→ Exercise requirements
Set out each line from the following listing that includes the word "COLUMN".

→ Provided material
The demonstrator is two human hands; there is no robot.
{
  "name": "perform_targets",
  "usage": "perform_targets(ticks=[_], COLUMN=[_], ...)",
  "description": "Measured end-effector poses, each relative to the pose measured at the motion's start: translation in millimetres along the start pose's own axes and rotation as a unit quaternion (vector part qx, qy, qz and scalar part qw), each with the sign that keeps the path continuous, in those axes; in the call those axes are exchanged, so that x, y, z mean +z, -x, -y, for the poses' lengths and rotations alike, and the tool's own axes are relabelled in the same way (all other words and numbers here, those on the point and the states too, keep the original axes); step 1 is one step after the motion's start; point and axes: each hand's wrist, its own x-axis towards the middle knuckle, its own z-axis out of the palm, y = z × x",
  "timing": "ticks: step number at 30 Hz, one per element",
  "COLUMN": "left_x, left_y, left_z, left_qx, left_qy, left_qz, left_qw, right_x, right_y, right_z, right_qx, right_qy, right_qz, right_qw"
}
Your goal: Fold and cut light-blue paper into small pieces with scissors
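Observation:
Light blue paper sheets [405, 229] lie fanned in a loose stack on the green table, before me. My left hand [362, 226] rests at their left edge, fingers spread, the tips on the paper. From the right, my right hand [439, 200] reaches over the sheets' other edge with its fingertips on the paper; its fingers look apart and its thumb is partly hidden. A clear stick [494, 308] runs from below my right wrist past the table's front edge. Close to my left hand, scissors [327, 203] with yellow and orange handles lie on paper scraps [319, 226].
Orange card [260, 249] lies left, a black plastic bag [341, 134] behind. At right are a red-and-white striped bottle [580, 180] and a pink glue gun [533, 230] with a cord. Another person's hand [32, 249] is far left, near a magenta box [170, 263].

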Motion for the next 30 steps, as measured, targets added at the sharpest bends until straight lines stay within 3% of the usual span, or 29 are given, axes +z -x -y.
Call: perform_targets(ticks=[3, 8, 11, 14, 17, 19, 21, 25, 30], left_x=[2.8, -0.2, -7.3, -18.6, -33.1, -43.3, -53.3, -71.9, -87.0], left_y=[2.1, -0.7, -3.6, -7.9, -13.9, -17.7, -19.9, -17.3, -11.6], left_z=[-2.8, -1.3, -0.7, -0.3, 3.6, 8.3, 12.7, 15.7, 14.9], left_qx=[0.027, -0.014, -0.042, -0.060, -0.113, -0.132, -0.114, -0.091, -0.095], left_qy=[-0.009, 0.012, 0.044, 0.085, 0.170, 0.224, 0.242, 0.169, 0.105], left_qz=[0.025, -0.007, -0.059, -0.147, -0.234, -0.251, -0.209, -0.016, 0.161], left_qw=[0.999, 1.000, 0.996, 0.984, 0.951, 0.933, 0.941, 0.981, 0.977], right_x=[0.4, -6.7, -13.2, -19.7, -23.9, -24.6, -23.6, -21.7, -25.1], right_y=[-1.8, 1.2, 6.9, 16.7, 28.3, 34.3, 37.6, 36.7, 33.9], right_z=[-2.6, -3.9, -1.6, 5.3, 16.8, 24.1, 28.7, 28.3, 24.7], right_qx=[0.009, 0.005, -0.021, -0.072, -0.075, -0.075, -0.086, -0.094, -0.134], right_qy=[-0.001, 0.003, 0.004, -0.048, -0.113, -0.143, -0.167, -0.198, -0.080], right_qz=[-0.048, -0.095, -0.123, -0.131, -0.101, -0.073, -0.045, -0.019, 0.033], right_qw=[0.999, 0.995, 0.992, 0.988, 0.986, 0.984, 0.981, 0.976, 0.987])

→ Written solution
  "usage": "perform_targets(ticks=[_], COLUMN=[_], ...)",
  "COLUMN": "left_x, left_y, left_z, left_qx, left_qy, left_qz, left_qw, right_x, right_y, right_z, right_qx, right_qy, right_qz, right_qw"

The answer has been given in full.